**Work instructions:** For the material below, please count the lines containing "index". Reply with the count alone.

**Dataset section:**
· · · · ·
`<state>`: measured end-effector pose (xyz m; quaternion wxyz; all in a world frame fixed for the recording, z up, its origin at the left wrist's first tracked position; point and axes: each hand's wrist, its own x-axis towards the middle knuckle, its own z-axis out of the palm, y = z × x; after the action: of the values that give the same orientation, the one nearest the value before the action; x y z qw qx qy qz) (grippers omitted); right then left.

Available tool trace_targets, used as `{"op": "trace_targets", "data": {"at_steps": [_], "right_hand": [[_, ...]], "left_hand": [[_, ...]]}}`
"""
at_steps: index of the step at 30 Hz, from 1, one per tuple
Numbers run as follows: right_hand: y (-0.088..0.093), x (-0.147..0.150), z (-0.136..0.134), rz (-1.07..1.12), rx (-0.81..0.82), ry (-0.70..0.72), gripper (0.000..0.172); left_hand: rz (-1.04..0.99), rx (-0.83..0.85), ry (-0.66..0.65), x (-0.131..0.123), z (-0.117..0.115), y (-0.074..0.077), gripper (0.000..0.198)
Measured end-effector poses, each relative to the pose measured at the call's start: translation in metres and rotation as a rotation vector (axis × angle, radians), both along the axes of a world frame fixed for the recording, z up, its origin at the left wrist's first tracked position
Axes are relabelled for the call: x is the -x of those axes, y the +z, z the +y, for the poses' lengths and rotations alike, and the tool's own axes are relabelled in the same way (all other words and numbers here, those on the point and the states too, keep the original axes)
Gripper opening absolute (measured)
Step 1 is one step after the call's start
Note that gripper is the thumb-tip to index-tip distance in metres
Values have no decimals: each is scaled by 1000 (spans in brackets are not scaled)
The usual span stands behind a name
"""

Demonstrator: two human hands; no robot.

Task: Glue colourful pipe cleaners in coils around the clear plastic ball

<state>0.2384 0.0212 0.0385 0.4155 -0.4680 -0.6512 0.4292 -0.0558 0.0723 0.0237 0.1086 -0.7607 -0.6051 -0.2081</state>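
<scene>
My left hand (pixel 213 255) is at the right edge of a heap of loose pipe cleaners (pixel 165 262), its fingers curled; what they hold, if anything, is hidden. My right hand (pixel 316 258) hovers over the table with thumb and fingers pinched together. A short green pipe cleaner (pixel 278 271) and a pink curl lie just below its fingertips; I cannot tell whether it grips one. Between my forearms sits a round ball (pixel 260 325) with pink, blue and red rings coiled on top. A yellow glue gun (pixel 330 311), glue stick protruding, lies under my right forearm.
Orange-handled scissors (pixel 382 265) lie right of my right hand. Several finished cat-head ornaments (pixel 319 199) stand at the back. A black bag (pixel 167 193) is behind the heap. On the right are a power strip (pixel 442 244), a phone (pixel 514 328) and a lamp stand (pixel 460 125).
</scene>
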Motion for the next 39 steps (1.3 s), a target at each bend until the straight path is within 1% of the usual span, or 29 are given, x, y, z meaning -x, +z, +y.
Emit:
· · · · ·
**Response:** 2